Un complexe pathogène à décrire : dengue et coronavirus
D’autant que les maladies chroniques ne sont pas seules en cause. Le coronavirus vient s’ajouter aux épidémies de dengue des Antilles, de Mayotte, de La Réunion, de la Guyane et du Pacifique, tout comme à… Singapour !
Le fait d’être en milieu tropical, est-ce un atout ou un handicap dans le cadre d’une épidémie ?
Il est établi que l’immunité humaine est plus forte en été qu’en hiver. Il est bien connu que le déficit en vitamine D (par manque d’exposition au soleil), comme par exemple en région parisienne et dans le grand Est de la France en fin d’hiver, diminue les défenses immunitaires et expose à plus d’infections. Cette carence en vitamine D est vraisemblablement moindre à la Réunion qu’en fin d’hiver dans certaines régions métropolitaines. Ce moindre déficit en vitamine D de la population expliquerait-il la moindre fréquence du Covid-19 dans l’ouest et le sud de la France ?
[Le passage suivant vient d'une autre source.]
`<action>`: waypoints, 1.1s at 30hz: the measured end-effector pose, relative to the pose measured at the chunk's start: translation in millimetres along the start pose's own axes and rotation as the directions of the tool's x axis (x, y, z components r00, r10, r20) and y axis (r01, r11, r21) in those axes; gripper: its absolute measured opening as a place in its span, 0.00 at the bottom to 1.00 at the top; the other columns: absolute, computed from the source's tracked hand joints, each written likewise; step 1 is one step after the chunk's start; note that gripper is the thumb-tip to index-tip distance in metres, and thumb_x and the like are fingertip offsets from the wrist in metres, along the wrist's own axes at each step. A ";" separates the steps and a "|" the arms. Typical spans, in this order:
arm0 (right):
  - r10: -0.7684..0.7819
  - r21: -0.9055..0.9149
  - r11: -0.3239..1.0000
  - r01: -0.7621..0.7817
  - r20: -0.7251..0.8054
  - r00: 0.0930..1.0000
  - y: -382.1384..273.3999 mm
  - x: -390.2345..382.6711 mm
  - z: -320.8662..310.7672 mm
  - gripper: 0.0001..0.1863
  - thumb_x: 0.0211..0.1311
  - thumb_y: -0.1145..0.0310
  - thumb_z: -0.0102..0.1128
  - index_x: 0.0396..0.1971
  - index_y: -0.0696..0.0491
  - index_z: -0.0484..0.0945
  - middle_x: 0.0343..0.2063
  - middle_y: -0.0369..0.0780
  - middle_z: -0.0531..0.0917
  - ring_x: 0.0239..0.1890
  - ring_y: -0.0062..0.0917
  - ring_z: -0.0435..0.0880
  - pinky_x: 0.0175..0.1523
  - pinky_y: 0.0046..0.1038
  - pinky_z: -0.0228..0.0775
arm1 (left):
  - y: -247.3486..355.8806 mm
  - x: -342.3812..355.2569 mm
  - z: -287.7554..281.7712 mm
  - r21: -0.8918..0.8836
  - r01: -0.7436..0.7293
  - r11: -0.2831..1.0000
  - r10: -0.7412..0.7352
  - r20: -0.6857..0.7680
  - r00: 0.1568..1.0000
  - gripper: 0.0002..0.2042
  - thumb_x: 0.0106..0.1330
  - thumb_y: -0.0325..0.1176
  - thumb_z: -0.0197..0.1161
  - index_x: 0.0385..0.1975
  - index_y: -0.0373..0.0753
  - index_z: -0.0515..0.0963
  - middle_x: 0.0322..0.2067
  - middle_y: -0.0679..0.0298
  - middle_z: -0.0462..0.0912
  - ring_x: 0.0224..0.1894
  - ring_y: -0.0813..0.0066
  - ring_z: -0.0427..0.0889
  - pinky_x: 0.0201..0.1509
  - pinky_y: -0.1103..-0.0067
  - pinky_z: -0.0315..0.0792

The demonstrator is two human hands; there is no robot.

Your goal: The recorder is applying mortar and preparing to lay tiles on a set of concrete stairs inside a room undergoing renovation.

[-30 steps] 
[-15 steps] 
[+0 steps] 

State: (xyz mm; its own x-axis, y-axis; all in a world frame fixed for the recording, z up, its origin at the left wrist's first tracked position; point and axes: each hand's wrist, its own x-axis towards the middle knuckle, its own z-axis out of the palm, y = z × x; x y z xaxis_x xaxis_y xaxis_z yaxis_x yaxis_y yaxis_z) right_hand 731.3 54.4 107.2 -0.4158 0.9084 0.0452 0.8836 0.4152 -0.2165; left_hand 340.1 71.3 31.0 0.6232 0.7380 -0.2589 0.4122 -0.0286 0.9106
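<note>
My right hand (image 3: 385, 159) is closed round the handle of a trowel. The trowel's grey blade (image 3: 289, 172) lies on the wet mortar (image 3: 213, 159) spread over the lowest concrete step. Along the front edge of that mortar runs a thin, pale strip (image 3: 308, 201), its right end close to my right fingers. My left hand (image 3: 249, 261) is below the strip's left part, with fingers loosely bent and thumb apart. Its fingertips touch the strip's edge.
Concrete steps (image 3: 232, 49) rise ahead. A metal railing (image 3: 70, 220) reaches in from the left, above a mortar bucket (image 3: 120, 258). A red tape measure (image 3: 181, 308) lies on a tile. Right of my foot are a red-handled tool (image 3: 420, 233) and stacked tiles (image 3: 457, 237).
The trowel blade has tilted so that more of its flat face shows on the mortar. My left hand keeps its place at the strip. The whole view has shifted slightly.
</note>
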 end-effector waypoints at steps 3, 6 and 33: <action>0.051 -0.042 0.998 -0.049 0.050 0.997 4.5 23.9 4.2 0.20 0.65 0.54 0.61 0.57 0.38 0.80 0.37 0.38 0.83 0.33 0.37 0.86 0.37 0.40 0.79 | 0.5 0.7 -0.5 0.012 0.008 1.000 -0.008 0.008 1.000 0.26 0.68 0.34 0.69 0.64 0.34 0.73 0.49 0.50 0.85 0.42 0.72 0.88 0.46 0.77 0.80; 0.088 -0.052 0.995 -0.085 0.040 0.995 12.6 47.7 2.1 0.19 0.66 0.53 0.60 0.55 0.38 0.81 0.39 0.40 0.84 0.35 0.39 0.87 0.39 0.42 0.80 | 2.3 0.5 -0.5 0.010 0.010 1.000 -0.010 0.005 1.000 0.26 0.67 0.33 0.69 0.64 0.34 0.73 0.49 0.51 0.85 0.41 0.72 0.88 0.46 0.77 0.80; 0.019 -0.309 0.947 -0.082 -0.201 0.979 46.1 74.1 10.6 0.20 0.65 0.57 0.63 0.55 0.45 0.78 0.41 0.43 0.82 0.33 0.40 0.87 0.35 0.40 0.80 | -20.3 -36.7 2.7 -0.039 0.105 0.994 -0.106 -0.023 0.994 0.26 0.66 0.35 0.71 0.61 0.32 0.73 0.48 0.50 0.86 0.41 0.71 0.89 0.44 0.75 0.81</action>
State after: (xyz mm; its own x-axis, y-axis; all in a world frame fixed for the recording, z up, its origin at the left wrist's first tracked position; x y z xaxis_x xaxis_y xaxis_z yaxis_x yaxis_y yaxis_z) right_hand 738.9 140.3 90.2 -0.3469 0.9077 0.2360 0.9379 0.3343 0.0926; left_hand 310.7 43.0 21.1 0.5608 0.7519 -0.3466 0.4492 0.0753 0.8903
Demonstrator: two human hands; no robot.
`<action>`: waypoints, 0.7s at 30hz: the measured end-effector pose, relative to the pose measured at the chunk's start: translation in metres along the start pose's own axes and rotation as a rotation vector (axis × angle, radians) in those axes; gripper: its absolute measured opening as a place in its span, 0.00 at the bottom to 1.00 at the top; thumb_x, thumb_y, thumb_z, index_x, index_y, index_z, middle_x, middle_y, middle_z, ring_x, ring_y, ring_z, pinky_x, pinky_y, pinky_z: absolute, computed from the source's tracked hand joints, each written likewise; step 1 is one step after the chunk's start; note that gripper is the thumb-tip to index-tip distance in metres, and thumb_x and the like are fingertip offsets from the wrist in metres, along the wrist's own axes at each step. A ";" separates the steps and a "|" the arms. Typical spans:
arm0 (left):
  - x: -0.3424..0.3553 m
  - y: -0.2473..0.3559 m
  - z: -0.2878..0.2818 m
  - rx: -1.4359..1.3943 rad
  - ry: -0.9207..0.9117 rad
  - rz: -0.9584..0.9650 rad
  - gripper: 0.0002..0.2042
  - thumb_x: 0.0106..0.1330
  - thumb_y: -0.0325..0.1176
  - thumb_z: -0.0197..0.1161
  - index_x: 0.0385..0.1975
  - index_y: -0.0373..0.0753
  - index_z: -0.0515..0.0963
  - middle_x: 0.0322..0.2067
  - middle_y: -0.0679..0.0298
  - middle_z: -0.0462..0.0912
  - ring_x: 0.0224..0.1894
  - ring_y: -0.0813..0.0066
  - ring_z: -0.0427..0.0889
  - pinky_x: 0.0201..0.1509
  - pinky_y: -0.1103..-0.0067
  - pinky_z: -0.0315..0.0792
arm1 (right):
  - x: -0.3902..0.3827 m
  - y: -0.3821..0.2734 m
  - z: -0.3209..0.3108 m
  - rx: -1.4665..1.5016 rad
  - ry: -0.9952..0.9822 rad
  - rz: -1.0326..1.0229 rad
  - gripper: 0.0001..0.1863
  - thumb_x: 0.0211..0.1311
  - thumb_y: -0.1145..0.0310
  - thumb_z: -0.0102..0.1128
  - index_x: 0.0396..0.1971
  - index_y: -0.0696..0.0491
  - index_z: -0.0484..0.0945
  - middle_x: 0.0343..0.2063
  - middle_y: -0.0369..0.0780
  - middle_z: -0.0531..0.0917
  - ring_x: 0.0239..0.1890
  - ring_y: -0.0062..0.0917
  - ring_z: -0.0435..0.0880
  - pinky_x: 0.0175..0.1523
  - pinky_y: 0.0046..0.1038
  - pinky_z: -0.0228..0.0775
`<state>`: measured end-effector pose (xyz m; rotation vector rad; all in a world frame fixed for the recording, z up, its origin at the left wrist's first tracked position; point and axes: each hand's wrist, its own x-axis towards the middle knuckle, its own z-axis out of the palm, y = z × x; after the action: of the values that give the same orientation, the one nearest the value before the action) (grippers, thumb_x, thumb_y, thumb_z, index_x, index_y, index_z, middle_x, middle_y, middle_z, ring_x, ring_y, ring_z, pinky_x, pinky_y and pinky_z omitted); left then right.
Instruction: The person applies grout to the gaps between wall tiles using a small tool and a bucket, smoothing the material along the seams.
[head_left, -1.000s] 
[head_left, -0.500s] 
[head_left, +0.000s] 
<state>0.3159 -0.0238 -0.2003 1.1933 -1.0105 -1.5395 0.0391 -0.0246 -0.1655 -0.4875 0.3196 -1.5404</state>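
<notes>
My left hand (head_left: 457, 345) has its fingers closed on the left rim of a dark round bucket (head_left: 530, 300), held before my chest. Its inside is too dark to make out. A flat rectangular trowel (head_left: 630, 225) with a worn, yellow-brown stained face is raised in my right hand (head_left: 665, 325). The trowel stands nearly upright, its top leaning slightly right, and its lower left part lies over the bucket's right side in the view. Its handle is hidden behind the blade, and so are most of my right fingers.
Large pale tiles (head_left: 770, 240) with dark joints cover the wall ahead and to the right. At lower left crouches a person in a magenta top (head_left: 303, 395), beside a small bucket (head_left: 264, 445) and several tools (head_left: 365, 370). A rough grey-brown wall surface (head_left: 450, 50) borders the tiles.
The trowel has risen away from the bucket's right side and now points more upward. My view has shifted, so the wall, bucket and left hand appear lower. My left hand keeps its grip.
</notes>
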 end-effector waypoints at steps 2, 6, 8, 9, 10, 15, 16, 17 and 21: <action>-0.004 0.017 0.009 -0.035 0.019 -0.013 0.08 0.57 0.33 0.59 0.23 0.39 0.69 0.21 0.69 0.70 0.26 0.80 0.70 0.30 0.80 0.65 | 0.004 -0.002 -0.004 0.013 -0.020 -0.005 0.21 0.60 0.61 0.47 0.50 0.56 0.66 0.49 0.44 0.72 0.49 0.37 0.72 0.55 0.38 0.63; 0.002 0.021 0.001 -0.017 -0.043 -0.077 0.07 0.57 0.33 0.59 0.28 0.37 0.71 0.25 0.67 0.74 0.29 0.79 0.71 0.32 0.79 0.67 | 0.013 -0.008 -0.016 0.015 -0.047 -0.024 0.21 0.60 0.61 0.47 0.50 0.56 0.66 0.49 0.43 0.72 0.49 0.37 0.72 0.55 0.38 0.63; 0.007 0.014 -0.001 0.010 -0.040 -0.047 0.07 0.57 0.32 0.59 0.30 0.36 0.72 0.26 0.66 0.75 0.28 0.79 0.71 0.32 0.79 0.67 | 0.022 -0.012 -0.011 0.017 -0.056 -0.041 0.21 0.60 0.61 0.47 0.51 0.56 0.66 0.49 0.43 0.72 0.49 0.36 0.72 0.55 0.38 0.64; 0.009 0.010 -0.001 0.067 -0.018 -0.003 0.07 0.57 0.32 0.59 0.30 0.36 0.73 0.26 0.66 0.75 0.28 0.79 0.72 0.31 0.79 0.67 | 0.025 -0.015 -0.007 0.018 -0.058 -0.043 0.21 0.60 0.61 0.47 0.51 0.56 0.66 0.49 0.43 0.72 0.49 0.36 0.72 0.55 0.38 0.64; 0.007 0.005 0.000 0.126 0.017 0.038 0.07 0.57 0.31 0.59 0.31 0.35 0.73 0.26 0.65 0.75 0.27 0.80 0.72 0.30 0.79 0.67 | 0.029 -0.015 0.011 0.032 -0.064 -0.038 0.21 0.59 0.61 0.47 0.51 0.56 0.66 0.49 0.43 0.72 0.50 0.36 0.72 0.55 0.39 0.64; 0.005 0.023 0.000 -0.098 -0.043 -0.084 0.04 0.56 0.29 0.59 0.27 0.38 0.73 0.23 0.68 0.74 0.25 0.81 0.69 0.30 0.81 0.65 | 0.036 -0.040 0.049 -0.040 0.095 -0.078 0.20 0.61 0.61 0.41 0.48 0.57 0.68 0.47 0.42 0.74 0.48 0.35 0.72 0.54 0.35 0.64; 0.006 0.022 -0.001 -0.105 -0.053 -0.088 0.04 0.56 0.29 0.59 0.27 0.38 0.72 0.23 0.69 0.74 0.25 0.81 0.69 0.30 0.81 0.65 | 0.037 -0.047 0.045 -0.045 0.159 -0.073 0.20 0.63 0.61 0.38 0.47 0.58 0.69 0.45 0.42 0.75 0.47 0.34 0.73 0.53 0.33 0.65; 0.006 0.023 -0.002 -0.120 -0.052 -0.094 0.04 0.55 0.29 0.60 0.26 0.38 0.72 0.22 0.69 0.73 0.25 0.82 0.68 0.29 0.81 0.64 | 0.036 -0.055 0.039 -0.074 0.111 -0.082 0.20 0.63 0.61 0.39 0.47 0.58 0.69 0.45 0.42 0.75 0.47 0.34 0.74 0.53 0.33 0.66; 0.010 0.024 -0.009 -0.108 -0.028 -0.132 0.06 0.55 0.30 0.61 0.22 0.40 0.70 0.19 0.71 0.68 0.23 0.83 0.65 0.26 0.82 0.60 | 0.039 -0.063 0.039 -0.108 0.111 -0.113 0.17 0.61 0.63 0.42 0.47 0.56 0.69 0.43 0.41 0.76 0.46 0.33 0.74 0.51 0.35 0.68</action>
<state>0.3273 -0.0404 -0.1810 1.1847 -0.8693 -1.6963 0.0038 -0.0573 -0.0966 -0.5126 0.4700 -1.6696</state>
Il est bien connu que les rayons ultraviolets du soleil endommagent l’ARN et donc celui des virus, les rendant donc moins longtemps présents dans notre environnement.
De plus, pouvoir vivre dehors, réduit les risques de promiscuité au sein de la famille et donc les risques de transmission du virus au domicile. Or, en matière de coronavirus, la transmission intra-familiale est importante.
Casse pas la tête : la plie y farine, soleil va revenir"
Après la pluie le beau temps…
Dr Bernard-Alex Gaüzère
Saint-Denis-de-La Réunion, le 28 avril 2020."